On 23 May the attack on St Elmo began in earnest. Night and day the bombardment continued. A few days later there arrived the most celebrated Ottoman commander on land or sea, Dragut himself, seemingly unaffected by his eighty years. He took personal command of the siege, setting up new batteries to the north and south of the fort, which was now suffering a remorseless bombardment from three sides at once. By the end of the month its walls were showing signs of imminent collapse. Every night under cover of darkness small boats from Fort St Angelo slipped across the harbour mouth to bring the garrison fresh troops and provisions, returning with the wounded for the hospital in Birgu; it was only thanks to them that the fort held out as long as it did.
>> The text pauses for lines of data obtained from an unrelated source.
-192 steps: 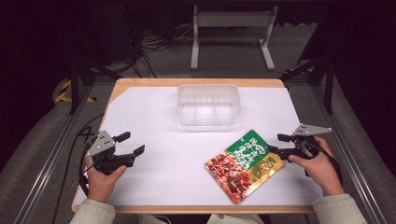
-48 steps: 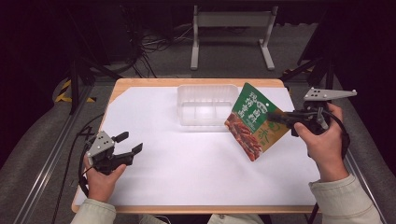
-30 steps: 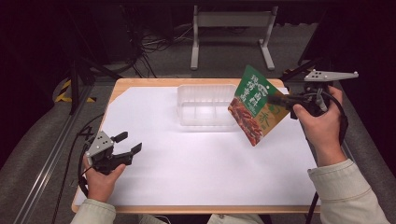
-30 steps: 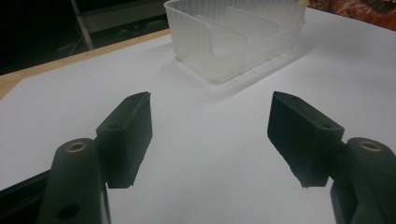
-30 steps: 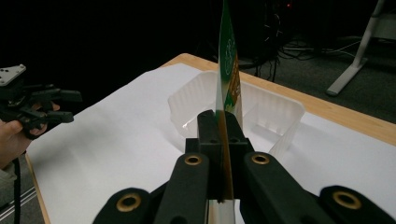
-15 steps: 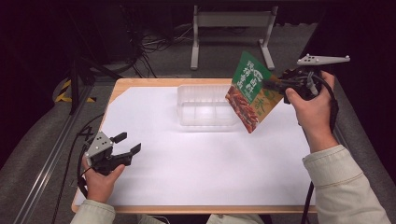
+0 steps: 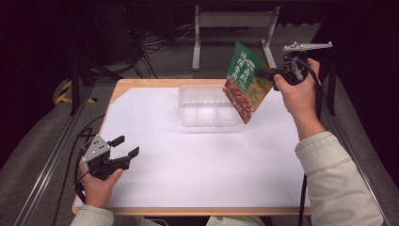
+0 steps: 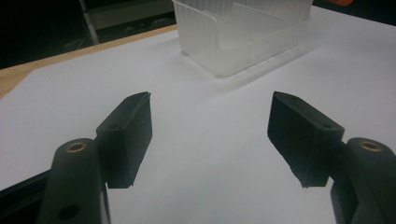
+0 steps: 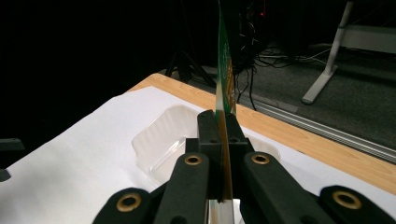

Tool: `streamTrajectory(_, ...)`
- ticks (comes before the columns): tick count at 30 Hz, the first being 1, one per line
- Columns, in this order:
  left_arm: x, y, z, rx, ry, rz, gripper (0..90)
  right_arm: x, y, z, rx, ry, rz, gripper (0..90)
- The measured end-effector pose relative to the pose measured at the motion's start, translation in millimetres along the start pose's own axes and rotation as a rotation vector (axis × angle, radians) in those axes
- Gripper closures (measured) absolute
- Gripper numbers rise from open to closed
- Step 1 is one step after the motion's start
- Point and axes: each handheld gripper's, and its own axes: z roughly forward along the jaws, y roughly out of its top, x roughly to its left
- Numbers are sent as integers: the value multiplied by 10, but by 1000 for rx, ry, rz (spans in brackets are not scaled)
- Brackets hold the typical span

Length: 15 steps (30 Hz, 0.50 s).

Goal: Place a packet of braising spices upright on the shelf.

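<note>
One snack pouch (image 7: 245,82), one clear tray (image 7: 207,107), two grippers.

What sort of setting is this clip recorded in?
Probably a lab or data-collection workspace: a wooden table covered with white paper, cables on the grey floor, a metal stand behind, dark surroundings.

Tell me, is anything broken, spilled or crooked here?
Nothing looks broken or spilled. The only tilted thing is the green snack packet: the right claw pinches its edge and holds it in the air, slanting over the clear plastic tray. The left claw is open, low over the white sheet.
</note>
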Motion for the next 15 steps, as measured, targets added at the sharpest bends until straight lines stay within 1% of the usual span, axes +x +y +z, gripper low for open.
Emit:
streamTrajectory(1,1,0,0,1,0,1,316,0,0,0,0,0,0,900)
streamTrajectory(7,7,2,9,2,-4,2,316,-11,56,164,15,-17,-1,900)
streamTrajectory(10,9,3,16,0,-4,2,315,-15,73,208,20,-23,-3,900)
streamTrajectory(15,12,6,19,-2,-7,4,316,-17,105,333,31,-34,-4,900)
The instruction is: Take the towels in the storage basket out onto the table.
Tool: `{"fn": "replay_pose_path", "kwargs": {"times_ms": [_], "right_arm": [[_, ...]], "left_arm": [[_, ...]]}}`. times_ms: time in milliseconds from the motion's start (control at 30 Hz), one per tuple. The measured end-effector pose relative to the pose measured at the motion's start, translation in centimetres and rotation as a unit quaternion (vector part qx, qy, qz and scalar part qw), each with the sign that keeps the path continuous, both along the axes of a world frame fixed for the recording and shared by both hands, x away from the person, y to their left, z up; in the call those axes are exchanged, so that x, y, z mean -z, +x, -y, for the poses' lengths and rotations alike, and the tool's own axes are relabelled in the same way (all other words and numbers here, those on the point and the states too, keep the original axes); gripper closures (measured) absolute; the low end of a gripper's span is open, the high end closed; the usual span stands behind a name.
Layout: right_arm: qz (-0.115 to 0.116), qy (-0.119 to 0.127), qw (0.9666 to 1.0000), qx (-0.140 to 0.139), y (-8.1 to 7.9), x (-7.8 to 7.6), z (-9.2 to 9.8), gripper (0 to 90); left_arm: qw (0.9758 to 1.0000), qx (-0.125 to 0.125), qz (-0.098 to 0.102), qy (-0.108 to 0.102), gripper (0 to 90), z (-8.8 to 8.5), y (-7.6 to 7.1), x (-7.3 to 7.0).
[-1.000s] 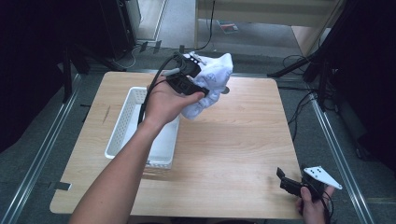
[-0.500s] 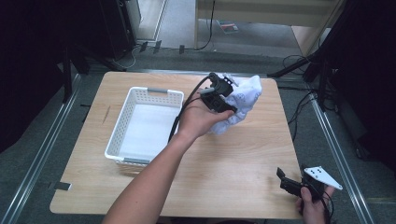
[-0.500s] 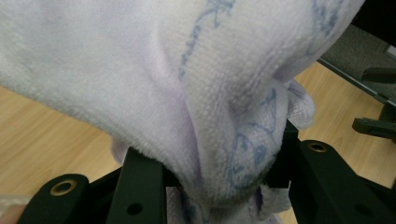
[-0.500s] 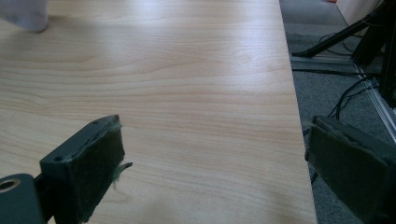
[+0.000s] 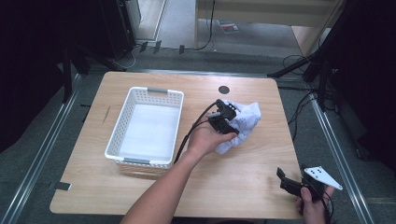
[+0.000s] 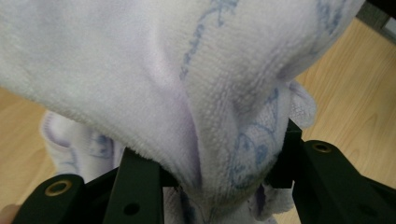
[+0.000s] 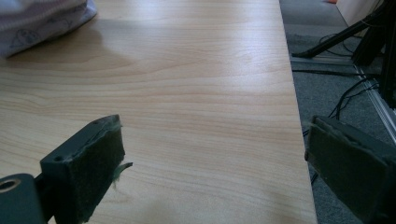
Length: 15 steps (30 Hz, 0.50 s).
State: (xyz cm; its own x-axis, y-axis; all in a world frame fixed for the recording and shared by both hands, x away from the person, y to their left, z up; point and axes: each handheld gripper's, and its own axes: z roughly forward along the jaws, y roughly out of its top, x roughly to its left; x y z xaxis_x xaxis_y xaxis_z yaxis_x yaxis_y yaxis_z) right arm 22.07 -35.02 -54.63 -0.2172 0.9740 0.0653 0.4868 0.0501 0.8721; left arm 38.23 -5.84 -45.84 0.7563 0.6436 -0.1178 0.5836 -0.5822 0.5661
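A: Nearest, at the table's (image 5: 233,186) front right corner, what is the right gripper (image 5: 286,179) doing?

B: It rests low by the edge. Its jaws stand wide apart with nothing between them, and the right gripper view shows bare wood between the green pads (image 7: 105,163).

A: And the left gripper (image 5: 223,119)?

B: Further in, right of the table's middle, clamped on the towel (image 5: 243,122). In the left gripper view the white cloth (image 6: 196,93) bunches between the two black jaws, which have just eased a little wider yet press on the fold. The towel's lower part lies on the wood.

A: Any writing on it?

B: Only pale blue printed drawings; no words can be read.

A: Beyond that?

B: A white basket (image 5: 154,93) stands left of the towel, apart from it. A dark round hole (image 5: 224,89) sits near the far edge.
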Motion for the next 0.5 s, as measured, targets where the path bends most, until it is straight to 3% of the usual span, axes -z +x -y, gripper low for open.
{"fn": "replay_pose_path", "kwargs": {"times_ms": [67,167,267,400,433,500], "right_arm": [[0.0,0.0,1.0,0.0,0.0,0.0,0.0,4.8],[0.0,0.001,1.0,0.0,0.0,0.0,0.0,4.9],[0.0,0.001,1.0,0.0,0.0,0.0,0.0,4.9],[0.001,0.001,1.0,0.0,0.0,0.0,0.0,4.9],[0.001,0.001,1.0,0.0,0.0,0.0,0.0,4.9],[0.001,0.001,1.0,0.0,0.0,0.0,0.0,4.9]], "left_arm": [[0.9999,-0.005,0.009,0.004,55.8,0.2,-0.1,0.8],[1.0,-0.005,0.001,0.0,52.0,0.1,-0.1,1.5],[0.9999,-0.011,-0.011,0.004,36.8,0.1,-0.2,2.0],[0.9989,-0.044,-0.01,-0.011,7.5,-0.6,0.0,1.5],[0.9986,-0.046,-0.015,-0.021,4.0,-0.8,0.1,1.3],[0.9982,-0.055,-0.013,-0.019,0.0,-1.3,0.0,0.8]]}}
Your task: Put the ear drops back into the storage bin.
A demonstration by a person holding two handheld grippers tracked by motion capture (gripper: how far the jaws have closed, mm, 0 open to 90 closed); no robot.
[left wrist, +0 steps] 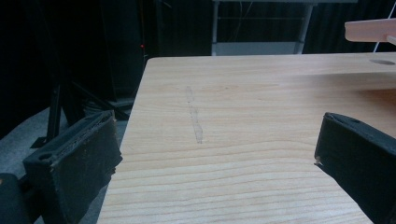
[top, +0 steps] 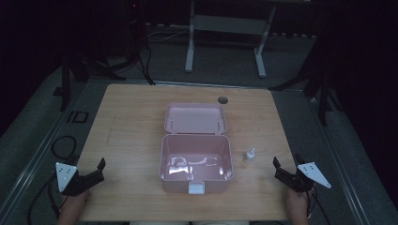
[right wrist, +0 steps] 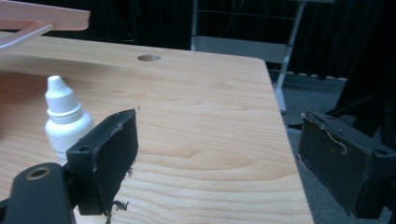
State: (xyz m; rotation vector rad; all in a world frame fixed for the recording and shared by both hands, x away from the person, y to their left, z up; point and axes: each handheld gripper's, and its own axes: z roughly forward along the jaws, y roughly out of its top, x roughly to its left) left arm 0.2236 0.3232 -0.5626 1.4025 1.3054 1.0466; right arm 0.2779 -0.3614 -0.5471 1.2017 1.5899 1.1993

One night, however, a returning boat brought something more: a deputation from the besieged to tell the Grand Master that they could no longer continue. La Valette looked at them coldly and replied that in that case he would replace them with others who could, and that these would be led by himself. Ashamed, they returned to their posts. St Elmo might be doomed, but there would be no surrender.

Somehow, the fort survived for a total of thirty-one days. When at last on 23 June the Turks smashed their way in, only about sixty of the original 150-odd defenders remained alive. Of these, all but nine were instantly decapitated, their bodies nailed–in mockery of the crucifixion–to wooden crosses and floated across the harbour mouth to the waters below Fort St Angelo. When La Valette saw them he ordered the immediate execution of all Turkish prisoners. Their heads were then rammed into the breeches of the two cannon on the upper bastion and fired back into the ruins of St Elmo. There was no mistaking that message. From that time forward no quarter would be asked or given.